Forty-nine scientists, led by Enrico Fermi, were present in a converted squash court at the University of Chicago's abandoned Stagg Field on Dec. 2, 1942, when Chicago Pile 1, the world's first nuclear reactor went critical. To celebrate their success, Eugene Wigner opened a bottle of Chianti he had purchased months before in anticipation of the event. The group silently sipped Chianti from paper cups, then passed the bottle around and signed the straw wrapping. Twenty years later, at a reunion of the CP-1 pioneers, a list of the names of all those who signed the Chianti bottle was printed up, and all the pioneers present at that reunion added their signatures by their names (the signed list is shown below).

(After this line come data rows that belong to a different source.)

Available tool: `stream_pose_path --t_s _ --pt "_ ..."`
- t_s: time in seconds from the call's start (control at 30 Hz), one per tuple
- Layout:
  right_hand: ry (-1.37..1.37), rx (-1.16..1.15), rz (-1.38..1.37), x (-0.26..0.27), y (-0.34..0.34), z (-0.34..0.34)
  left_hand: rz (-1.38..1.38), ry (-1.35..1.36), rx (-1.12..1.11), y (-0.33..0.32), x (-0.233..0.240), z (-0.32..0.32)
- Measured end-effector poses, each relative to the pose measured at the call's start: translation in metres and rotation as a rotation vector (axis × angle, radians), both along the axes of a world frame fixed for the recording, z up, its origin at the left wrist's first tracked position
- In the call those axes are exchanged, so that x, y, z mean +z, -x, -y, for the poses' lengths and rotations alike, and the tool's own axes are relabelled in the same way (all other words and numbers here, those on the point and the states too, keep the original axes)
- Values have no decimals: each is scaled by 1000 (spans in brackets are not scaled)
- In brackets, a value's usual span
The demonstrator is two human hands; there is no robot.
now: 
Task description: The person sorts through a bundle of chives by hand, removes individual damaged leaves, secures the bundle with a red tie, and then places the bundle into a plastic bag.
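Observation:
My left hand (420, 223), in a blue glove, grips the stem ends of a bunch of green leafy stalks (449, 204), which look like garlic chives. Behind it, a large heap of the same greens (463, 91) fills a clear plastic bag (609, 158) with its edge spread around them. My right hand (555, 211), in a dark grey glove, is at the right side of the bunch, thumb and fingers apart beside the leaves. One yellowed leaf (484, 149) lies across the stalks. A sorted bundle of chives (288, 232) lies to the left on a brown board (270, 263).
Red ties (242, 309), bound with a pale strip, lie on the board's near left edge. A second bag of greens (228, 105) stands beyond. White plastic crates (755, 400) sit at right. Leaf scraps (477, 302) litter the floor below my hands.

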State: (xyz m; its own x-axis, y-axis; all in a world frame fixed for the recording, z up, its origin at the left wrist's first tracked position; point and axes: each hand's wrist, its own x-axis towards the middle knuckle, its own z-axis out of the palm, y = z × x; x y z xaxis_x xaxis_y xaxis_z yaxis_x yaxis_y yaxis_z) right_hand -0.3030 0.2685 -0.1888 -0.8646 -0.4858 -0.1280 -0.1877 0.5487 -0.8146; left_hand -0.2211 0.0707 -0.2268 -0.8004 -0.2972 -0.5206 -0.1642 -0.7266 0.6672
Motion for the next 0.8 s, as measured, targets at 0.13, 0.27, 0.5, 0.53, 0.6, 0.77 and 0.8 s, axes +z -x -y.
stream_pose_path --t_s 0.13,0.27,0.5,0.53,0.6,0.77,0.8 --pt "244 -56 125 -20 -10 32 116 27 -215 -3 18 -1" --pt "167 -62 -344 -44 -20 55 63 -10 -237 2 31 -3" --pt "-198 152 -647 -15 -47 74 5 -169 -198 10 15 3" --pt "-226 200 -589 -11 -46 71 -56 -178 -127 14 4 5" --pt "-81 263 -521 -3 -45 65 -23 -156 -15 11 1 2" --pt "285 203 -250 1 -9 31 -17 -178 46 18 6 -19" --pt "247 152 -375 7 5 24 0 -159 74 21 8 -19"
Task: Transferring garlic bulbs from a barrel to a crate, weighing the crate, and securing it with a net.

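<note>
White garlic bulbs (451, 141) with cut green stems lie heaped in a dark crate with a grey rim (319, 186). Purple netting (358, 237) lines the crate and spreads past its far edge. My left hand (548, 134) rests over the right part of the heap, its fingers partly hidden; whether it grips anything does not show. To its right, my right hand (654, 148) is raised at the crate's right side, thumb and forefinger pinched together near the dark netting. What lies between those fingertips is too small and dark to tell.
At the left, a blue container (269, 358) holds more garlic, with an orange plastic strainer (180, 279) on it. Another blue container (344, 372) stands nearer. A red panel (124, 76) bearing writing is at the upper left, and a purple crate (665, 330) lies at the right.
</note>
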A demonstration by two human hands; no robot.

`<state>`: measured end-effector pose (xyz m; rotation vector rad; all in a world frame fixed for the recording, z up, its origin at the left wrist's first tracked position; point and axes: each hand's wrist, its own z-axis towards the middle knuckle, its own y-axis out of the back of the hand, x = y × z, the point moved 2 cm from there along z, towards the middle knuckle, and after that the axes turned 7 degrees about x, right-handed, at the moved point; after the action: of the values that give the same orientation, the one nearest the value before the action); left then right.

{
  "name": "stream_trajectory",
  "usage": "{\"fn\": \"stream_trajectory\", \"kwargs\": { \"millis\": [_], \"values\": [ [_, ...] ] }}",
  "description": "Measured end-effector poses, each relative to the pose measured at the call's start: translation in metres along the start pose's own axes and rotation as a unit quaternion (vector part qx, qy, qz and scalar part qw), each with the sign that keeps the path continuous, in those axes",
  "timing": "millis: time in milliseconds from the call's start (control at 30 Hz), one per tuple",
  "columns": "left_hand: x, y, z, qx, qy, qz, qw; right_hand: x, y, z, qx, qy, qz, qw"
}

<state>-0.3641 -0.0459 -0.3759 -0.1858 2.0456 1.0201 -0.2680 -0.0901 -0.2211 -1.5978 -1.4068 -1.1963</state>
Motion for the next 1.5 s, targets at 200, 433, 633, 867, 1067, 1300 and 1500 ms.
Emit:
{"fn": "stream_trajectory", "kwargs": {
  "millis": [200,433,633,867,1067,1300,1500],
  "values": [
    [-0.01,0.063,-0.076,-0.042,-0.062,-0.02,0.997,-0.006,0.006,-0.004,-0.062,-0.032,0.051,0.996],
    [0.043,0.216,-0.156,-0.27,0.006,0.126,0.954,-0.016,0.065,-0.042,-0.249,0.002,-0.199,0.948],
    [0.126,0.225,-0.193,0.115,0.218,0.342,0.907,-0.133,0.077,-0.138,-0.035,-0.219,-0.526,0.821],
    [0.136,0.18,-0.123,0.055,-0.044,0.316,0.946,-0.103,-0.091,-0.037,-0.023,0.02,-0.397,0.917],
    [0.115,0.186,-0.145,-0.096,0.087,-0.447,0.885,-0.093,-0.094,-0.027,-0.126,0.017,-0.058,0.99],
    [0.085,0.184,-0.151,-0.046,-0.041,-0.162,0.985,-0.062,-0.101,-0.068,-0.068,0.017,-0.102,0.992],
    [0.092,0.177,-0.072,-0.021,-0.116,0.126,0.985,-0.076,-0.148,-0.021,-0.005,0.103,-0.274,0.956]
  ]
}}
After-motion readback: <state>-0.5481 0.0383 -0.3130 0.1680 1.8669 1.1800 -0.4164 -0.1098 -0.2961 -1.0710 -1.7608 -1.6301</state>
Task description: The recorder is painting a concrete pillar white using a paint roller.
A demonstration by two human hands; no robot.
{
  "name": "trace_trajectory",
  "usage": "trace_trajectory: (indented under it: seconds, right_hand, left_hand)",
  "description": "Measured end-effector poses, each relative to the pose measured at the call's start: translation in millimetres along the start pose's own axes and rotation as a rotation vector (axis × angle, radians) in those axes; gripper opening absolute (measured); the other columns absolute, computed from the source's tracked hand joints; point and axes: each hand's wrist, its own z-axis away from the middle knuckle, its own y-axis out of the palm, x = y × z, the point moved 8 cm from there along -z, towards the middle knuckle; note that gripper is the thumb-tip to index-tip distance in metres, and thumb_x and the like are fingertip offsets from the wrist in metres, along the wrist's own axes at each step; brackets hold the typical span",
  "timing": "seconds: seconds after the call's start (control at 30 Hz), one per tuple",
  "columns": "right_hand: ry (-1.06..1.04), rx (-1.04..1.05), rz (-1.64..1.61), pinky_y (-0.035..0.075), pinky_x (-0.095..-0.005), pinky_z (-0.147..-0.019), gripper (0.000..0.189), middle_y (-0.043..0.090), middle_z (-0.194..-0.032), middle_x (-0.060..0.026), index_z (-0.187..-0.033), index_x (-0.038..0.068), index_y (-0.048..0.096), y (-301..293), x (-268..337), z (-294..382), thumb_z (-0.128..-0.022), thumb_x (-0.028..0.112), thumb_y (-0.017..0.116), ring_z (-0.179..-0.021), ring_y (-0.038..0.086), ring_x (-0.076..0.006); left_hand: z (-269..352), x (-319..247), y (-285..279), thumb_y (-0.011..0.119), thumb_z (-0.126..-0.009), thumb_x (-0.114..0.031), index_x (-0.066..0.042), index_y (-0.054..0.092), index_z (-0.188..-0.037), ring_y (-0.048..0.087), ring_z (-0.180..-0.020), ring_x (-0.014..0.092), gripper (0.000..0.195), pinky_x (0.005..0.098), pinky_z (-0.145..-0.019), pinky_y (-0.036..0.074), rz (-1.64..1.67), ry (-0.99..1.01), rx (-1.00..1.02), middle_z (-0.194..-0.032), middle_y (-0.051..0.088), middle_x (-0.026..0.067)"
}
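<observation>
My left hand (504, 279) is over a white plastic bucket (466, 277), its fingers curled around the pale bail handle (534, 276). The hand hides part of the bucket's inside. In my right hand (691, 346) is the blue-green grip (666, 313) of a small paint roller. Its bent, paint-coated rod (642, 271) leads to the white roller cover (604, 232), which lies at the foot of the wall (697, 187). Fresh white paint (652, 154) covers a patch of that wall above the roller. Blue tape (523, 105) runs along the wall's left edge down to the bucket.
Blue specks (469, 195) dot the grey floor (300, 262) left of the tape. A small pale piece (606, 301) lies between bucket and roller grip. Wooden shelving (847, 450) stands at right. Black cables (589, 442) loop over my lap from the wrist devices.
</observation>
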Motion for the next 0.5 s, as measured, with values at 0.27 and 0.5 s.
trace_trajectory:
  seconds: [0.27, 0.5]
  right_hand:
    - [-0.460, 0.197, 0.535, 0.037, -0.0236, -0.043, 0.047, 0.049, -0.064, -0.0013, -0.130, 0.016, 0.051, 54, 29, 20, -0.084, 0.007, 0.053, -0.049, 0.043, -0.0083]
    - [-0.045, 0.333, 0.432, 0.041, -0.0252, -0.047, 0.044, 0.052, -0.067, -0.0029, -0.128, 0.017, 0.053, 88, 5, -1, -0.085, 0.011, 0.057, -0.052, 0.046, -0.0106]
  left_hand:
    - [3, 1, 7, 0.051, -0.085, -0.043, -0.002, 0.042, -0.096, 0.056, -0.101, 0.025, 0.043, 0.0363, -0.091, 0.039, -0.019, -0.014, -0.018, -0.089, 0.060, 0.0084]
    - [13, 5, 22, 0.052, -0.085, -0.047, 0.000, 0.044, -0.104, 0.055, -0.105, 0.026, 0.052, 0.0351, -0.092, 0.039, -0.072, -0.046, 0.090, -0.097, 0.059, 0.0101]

Over the years, a myth has persisted that “all the people at the first reactor died of cancer”. To refute this myth, Argonne National Laboratory began tracking these pioneers and, for those who passed away, noting the cause of death. The information collected to date (listed below) clearly proves the myth to be false; for the sake of collecting as complete a set of data as possible, this tracking project is still active*.
As of August 2018, which is over 75 years after the CP-1 criticality, Argonne has confirmed that 43 of the 49 pioneers are deceased. Here are some facts regarding these late pioneers:
- Year of death is known for 42 pioneers. 34 of these died 36 or more years after the CP-1 initial criticality, with 25 dying 50 or more years after CP-1 went critical.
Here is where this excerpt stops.